-- What the task asks --
Copy every line of the records below where the word "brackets" occurs.

-- Exercise materials follows --

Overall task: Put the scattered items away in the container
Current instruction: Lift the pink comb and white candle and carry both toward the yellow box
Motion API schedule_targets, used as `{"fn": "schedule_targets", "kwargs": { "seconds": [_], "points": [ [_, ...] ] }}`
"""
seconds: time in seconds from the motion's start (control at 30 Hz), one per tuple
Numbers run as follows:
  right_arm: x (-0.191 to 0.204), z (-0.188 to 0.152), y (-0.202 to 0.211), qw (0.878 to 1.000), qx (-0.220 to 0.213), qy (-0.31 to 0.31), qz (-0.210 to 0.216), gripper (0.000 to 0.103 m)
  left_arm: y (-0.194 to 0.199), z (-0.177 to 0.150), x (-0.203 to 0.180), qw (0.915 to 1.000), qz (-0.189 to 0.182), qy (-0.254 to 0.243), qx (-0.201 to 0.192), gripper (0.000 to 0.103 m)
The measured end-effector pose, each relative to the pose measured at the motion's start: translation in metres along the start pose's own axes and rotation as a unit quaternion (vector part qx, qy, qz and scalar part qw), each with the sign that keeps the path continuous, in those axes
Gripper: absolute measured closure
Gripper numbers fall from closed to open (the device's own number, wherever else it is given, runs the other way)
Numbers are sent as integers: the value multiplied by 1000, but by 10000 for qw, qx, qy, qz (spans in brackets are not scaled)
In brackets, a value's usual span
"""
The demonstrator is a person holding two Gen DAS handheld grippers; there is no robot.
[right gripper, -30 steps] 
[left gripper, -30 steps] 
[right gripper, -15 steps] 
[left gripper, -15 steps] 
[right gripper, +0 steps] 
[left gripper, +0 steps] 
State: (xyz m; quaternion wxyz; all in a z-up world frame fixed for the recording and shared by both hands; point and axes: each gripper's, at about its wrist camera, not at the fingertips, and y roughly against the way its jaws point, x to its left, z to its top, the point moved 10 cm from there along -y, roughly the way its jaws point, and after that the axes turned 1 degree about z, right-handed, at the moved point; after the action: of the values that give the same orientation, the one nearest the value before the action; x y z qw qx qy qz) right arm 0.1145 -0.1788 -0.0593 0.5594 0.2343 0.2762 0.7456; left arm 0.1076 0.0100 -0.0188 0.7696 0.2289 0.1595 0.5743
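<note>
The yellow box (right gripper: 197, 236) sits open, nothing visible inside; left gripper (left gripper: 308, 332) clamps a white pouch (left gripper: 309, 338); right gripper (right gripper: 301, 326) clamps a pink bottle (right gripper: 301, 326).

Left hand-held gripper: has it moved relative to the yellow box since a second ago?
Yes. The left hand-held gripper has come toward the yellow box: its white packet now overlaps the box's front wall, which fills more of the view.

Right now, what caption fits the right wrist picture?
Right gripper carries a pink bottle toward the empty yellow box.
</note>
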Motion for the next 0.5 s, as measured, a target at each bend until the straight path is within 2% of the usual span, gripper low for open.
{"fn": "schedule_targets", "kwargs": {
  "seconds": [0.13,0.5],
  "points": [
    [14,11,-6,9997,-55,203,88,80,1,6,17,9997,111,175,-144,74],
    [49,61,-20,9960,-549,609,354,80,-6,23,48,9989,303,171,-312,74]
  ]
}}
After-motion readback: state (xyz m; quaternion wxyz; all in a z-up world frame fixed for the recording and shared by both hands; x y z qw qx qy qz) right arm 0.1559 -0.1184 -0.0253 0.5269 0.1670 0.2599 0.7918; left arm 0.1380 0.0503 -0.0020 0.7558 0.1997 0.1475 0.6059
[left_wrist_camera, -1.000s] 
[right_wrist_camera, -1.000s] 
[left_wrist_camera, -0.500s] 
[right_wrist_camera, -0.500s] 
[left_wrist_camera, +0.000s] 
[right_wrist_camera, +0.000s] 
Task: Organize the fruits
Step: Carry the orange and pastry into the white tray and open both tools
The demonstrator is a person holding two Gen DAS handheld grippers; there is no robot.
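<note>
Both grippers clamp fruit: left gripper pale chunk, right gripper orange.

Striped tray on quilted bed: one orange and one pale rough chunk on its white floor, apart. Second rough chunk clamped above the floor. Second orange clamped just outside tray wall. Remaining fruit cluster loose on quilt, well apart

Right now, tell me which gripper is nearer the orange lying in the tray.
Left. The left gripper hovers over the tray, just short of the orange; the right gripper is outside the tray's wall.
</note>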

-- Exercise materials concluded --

-- Task result --
Numbers are sent as integers: the value multiplied by 1000, but by 10000 for qw, qx, qy, qz (spans in brackets are not scaled)
In brackets, a value's usual span

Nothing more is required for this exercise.